The differences between the first and third films are largely in their execution. The second film, however, diverges greatly and resembles a comedy, more than a drama, at times. It is unclear as to whether the over-the-top performances by Davis and William are intentional or not. In fact, its beginning shows William’s "Spade" being thrown out of another town, and returning to his ex-"partner"’s office only because he’d sent a client his way. Also in this film, Spade recognizes Barabbas (Gutman) as an infamous character, known to the police.
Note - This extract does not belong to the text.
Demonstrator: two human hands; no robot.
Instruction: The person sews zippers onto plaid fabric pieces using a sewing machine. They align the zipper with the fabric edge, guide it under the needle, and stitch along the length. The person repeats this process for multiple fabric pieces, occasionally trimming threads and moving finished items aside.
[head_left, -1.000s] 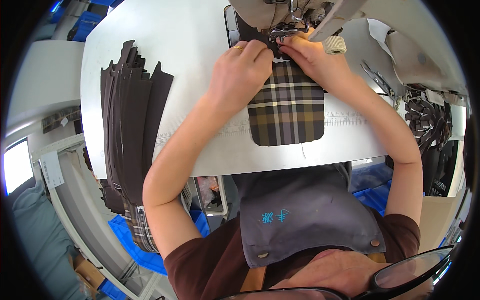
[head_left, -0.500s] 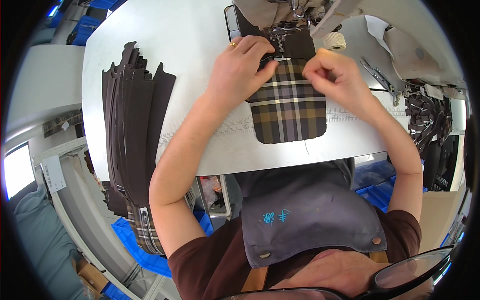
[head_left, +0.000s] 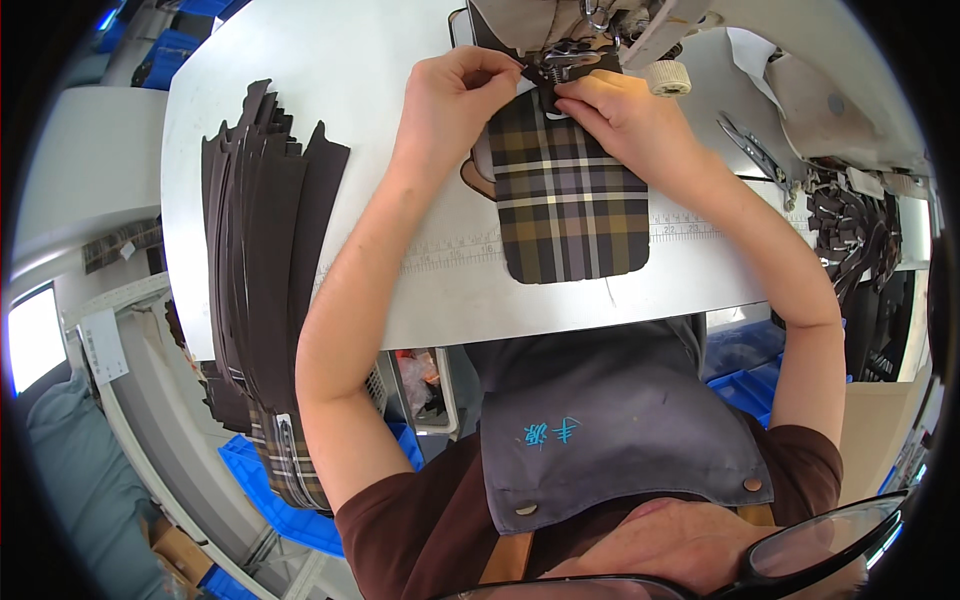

Plus, it is interesting that the Gutman character played in this version is a woman because, while the Cook character is referred to by Gutman as "like my own son" in the other two films, that same character (Kenneth) actually IS Barabbas’ son.
Huston’s film is 20 minutes, or more, longer than the previous adaptations, and it differs from the first two in that doesn’t portray the detective agency as one without viable clients (nor does Hammett’s novel) at its beginning. This third film also shows the partner’s sharing and an office with Spade (vs. having separate ones in the other two) and downplays, somewhat, the "love" relationship between Spade and his partner’s wife. One reason for its length is the fact that Huston has chosen to show us scenes which were only mentioned or alluded to in the first films - Archer being shot, Spade phoning Effie and asking her to call his partner’s wife, etc. AND the scene at the end (& a few of the others), with Spade deciding whether to turn in the femme fatale or not, is particularly wordy in this one. Of course, this one ends with the classic line (from Shakespeare's The Tempest, not Hammett's novel) "the stuff dreams are made of" (unless you count Ward Bond’s "huh?") whereas film 1 ends with Spade visiting the femme fatale in prison and film 2 ends with him turning her over to the police. The book’s final scene, back at Spade’s office, has him summing up the case for his secretary when his partner’s ex-wife arrives.